There’s a semi-permeable membrane between his ardent readership and the rest of the world. First published in 1977, the fourth Vimal book, Painsath Lakh Ki Dakaiti has sold 3 lakh copies. Disposable and interchangeable productions in Hindi, the translations are kitschy collector’s items. When publisher Blaft translated it into English last year, a whole new readership discovered Pathak, different from his readers not just in language but also in class. These readers like being seen with his books. With this has arrived for Pathak a gleam of the life he could have had, a gleam of celebrity with respectability, a mention in Time magazine.

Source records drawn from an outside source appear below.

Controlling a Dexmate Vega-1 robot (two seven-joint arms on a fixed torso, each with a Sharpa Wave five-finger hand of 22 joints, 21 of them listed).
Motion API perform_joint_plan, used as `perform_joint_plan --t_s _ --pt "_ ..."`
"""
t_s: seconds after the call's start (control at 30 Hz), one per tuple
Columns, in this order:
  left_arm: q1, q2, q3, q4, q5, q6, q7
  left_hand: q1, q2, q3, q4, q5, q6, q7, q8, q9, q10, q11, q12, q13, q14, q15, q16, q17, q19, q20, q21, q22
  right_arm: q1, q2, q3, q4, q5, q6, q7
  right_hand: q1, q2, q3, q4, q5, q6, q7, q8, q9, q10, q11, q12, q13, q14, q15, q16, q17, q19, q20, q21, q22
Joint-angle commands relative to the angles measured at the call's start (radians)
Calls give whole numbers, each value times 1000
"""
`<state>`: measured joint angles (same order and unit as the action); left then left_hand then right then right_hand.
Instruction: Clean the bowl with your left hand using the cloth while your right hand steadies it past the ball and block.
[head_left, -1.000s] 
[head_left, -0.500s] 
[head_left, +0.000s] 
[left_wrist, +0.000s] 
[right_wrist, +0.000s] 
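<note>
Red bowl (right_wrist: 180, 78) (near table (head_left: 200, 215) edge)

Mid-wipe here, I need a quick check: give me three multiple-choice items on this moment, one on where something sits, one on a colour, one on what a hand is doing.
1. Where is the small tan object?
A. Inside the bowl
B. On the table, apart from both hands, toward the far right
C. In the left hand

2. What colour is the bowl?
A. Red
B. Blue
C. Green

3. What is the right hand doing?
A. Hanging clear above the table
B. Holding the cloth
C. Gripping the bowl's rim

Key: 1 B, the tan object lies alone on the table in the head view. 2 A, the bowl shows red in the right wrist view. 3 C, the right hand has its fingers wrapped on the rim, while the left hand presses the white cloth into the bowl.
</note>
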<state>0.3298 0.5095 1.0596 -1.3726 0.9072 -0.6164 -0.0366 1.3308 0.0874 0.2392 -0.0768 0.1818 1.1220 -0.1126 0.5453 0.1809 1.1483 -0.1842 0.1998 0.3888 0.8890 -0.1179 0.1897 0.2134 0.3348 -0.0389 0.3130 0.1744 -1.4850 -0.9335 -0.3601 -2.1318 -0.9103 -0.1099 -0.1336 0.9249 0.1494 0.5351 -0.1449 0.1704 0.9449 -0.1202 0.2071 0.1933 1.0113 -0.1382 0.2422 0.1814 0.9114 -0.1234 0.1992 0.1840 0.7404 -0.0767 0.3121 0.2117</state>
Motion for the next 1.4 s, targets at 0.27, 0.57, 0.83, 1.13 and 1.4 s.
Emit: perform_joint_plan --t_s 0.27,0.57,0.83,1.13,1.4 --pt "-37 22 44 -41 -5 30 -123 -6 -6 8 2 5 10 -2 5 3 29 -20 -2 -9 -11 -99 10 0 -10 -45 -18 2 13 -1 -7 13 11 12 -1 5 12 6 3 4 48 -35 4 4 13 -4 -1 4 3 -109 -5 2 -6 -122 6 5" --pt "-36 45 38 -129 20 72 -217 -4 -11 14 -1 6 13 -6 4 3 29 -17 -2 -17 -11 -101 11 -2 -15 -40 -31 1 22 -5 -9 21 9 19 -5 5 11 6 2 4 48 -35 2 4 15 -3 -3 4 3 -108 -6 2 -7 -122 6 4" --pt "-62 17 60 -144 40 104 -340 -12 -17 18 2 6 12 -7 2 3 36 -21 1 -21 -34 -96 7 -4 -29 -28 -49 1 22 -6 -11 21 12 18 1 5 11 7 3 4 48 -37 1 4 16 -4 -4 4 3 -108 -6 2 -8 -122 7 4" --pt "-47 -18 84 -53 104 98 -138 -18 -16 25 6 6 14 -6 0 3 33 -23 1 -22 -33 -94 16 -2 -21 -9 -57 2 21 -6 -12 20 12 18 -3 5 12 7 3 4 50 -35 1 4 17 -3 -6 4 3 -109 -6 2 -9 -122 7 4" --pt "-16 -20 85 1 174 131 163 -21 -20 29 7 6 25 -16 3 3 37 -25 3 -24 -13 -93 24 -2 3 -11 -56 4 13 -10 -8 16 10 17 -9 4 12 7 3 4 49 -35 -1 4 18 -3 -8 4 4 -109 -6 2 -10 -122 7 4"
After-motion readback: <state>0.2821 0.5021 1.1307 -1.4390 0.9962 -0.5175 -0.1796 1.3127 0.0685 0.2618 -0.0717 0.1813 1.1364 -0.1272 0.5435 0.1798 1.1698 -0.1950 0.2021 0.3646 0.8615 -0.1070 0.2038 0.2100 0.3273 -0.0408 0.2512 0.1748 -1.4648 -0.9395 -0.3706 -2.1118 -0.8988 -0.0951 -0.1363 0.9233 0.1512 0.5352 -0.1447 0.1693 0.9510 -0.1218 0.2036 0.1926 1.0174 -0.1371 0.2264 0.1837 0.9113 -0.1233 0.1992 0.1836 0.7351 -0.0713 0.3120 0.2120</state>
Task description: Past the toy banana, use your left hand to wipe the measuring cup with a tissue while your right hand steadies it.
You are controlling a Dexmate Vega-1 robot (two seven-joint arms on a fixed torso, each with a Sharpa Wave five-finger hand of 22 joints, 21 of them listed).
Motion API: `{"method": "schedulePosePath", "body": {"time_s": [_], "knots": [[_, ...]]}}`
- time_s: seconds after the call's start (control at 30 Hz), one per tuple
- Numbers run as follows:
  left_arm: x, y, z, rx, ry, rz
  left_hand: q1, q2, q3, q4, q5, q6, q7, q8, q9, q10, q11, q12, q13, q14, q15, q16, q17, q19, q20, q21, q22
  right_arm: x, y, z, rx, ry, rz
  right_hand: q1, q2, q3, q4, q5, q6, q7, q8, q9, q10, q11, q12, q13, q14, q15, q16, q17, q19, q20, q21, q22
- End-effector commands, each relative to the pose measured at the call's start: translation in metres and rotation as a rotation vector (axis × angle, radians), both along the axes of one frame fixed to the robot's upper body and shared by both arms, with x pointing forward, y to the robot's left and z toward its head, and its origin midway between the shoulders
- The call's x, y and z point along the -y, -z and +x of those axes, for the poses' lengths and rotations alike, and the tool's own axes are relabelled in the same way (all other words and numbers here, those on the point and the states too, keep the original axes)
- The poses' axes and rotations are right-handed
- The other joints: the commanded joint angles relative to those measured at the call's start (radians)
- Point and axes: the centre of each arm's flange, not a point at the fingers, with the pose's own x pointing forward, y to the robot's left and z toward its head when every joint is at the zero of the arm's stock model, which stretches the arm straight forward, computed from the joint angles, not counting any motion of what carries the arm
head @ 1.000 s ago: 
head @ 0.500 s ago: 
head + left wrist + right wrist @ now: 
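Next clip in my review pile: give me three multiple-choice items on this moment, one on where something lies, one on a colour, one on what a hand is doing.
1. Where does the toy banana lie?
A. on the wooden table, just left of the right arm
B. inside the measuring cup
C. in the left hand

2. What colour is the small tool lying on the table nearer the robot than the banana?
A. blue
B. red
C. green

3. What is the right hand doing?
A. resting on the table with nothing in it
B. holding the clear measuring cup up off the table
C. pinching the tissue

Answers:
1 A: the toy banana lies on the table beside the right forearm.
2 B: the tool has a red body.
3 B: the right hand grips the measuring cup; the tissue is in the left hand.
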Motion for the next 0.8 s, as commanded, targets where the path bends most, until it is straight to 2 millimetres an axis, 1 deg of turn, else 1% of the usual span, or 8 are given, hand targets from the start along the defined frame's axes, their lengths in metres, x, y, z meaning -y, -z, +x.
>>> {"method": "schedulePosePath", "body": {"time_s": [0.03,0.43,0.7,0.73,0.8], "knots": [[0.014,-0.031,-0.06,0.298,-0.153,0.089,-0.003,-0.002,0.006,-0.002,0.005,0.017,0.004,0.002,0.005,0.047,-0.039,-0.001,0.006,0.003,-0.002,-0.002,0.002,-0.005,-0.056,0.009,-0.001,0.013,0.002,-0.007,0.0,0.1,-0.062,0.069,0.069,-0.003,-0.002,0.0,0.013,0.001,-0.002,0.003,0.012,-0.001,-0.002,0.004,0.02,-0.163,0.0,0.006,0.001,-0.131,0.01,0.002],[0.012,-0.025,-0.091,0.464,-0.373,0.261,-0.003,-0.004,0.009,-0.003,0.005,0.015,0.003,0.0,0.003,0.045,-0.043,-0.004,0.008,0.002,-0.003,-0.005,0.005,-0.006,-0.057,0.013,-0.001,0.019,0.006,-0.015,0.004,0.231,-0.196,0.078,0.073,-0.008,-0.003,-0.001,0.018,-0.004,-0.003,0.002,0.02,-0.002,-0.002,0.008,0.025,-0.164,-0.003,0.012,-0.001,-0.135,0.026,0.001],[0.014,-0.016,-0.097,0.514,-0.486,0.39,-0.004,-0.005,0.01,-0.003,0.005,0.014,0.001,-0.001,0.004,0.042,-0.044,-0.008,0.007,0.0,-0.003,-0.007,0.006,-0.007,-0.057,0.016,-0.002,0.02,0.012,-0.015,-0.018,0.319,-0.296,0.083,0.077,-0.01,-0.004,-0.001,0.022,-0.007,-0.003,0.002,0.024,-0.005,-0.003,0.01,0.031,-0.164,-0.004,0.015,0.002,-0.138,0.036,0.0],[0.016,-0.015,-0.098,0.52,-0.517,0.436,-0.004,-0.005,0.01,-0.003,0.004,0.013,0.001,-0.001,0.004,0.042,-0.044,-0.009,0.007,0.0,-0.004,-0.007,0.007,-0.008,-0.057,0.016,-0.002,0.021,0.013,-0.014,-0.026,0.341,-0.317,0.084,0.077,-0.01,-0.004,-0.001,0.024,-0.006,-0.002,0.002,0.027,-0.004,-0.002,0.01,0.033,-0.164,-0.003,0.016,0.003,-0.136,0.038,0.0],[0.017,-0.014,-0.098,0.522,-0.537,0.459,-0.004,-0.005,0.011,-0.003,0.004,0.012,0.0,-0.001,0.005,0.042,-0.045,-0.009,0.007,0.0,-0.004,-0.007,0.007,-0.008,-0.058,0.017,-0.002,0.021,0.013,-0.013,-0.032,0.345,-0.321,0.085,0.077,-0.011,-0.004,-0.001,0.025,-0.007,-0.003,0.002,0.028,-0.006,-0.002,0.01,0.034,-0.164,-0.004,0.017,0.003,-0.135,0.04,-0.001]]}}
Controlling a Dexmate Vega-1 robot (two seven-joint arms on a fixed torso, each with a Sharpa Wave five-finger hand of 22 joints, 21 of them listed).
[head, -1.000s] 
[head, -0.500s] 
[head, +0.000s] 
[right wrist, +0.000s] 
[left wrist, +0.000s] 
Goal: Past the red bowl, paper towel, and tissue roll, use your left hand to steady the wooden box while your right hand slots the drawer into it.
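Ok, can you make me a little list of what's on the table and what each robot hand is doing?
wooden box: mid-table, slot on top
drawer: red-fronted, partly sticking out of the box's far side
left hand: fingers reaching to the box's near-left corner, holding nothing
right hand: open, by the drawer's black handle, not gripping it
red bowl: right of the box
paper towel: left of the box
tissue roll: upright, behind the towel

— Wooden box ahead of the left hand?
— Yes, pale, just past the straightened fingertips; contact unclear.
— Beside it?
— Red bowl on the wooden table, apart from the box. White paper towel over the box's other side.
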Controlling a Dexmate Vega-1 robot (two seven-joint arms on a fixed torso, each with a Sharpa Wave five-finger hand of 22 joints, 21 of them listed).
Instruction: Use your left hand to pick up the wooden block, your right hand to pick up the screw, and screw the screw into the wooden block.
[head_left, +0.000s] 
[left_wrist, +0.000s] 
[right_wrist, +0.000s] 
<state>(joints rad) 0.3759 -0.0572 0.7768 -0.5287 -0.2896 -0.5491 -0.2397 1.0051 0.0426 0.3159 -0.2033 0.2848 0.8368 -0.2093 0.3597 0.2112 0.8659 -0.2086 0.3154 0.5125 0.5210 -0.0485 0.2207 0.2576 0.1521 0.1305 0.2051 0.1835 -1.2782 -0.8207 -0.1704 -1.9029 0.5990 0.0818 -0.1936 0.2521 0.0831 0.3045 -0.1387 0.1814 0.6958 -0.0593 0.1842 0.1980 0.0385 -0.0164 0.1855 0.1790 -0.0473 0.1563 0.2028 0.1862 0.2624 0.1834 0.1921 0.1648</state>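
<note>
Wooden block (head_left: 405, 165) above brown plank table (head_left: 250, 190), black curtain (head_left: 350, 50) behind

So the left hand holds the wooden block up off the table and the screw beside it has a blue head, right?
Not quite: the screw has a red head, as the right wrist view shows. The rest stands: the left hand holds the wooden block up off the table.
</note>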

Unfortunately, it seems like too little, too late. “Of course I want to be respectable. People write one book in English and are treated like gods. No one knows me. The people who read me, read me secretly. After so many years, of course my heart craves recognition,” says Pathak.

Gul Panag arrived and invited him and his family to the premiere of Rann. Pathak enjoyed being her guest at the same venue as the Bachchans. It’s not clear whether the Bachchans or Rann’s director Ram Gopal Varma knew that Pathak was the first to coin the word ‘company’ for the Mumbai mafia. Or that Anurag Kashyap grew up wanting to be either Amitabh Bachchan or Surinder Mohan Pathak, the king of Hindi noir.


PS. Rewatched Manorama Six Feet Under recently. First, Satyaveer, the failed pulp fiction writer adopts the pseudonym Surinder Mohan. Then in the course of his investigations he pretends to be an insurance agent called Pathak.

Noir is one of the few modern genres that remains invested in questions of morality — what you ought to do, what you want to do, what you will do to get what you want. Pathak’s life raises questions for half-hearted writers — whether they’re ever ready to do what it takes to get what they want.

First published here.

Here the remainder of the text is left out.